When I got home from work, I fired up the grill, put the breasts over indirect heat at about 350, and then hit them with some sauce at about 145F. I pulled them off around 165, let them sit, and they looked simply awesome. So far, so good, right?

I pulled off a little nibble before I plated them and... *cough* *ACK* *choke*:twitch: - WAAAAAAAY oversalted. I knew immediately it was the brine (it wasn't the Plowboys, and it wasn't the sauce - no Sherlock Holmes needed here).

But what had happened? Could it have been it was in the brine too long? 10 hours versus 14 hours? I've had chicken in longer with no significant effect. Why now?

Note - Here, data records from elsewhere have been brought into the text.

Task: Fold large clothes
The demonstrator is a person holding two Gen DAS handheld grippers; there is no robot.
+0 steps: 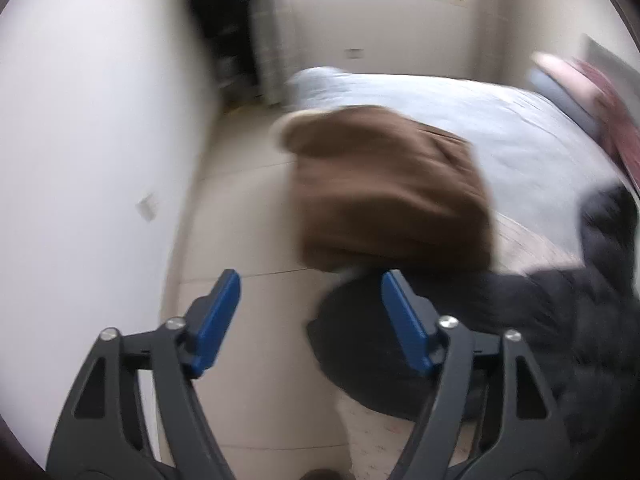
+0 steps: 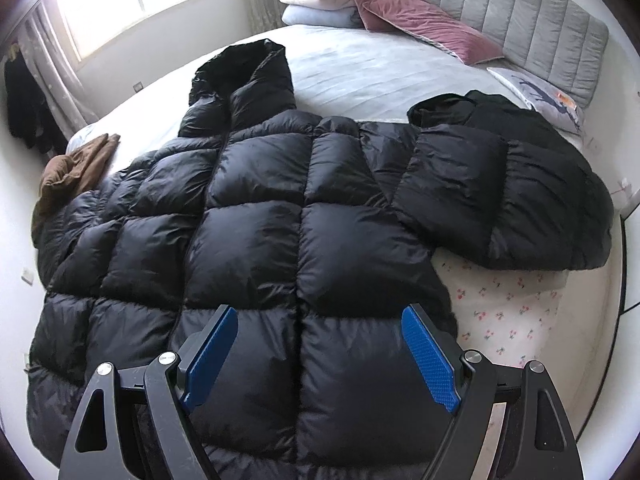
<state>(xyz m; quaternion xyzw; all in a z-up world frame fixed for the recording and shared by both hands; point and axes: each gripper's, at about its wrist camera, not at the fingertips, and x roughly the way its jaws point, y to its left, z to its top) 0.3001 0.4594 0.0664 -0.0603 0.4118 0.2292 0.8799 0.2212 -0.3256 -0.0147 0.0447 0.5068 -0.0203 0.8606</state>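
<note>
- A big black puffer jacket [image 2: 256, 232] lies flat and spread out on the bed [image 2: 380, 72]. Its hood [image 2: 244, 80] points toward the window side and its hem is nearest to the onlooker's side.
- The right hand-held gripper [image 2: 320, 356] hangs just above the hem, near the middle line of the jacket. Its jaws are wide apart and hold nothing.
- The long axis of the jacket runs straight away from this gripper, from hem to hood, so both side edges are about equally far from it.
- The left hand-held gripper [image 1: 310, 320] is also wide and empty. Its view is blurred; it is at the left edge of the jacket, over the floor [image 1: 240, 240], facing a brown garment [image 1: 384, 192] on the bed corner.
- A second black jacket [image 2: 508, 184], already bundled, lies on the right side and touches the big one.
- In my judgement the left gripper is nearer to the left sleeve side, so the first fold may start there.
</note>
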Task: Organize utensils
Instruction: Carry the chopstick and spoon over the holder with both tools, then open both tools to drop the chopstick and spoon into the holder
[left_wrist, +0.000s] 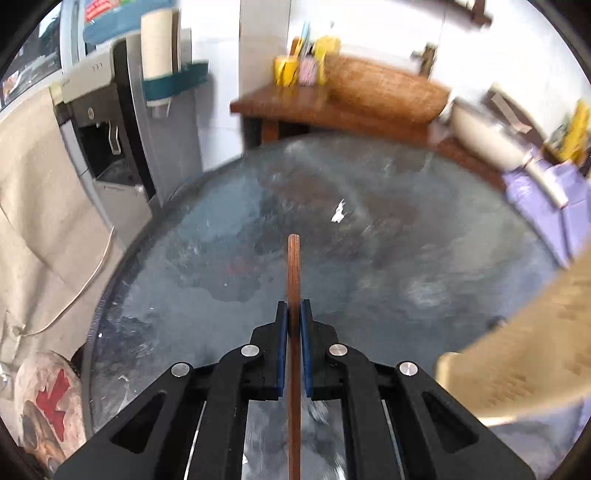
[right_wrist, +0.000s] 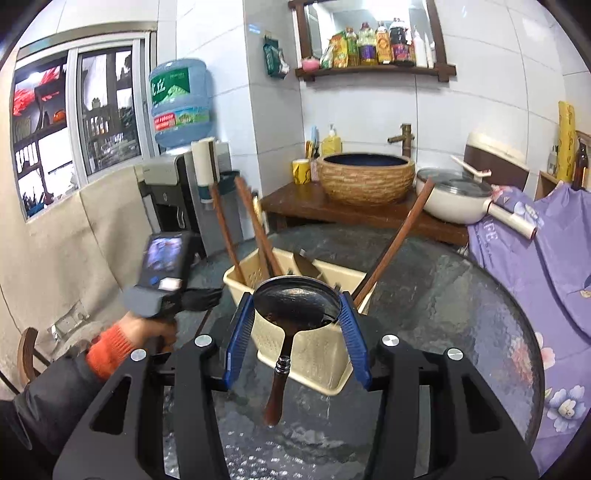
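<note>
My left gripper (left_wrist: 294, 306) is shut on a thin brown wooden utensil handle (left_wrist: 293, 273) that points forward over the round glass table (left_wrist: 221, 236). The view is blurred. My right gripper (right_wrist: 296, 299) is shut on the dark metal bowl of a ladle (right_wrist: 297, 304), whose wooden handle (right_wrist: 275, 398) hangs down toward me. Just behind the ladle stands a cream plastic utensil basket (right_wrist: 314, 350) with several wooden-handled utensils (right_wrist: 395, 240) leaning in it. The basket's edge shows at the right of the left wrist view (left_wrist: 528, 350). The left gripper's body (right_wrist: 162, 273) shows to the basket's left.
A water dispenser (right_wrist: 173, 192) stands at the left beyond the table. A wooden counter (right_wrist: 295, 206) behind holds a woven basin (right_wrist: 365, 177) and a white lidded pan (right_wrist: 458, 199). A purple floral cloth (right_wrist: 535, 258) drapes at the right.
</note>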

Thinking back, I realized I used a different kosher salt than I usually do. I ran out of my usual Diamond Crystal salt, and my wonderful wife added kosher salt to the shopping list, coming home with Morton's kosher salt. No big deal, right?

WRONG!

Grabbing both my empty container of Diamond Crystal Kosher salt and the new Morton's Kosher salt, it became immediately obvious: The DC salt says "1 serving = 1/4 tsp (0.7g) "while the Morton's salts says "1 serving = 1/4 tsp (1.2g)". I've known all along the measures of salt should be by weight, not by volume, but didn't think that the Morton's product would be nearly 2x the weight of the DC salt for the same volume. So my 1 cup of Morton's salt was the equivalent of 1.7 cups of DC salt. The other way to look at it is that the Morton's kosher salt is nearly the same as table salt by weight.

Many think 1gal H2O:1c salt ratio is pushing it to start with (many recommend just 1/2 c of salt to 1gal of water), so 1.7 cups is clearly overdoing it, and I successfully proved that!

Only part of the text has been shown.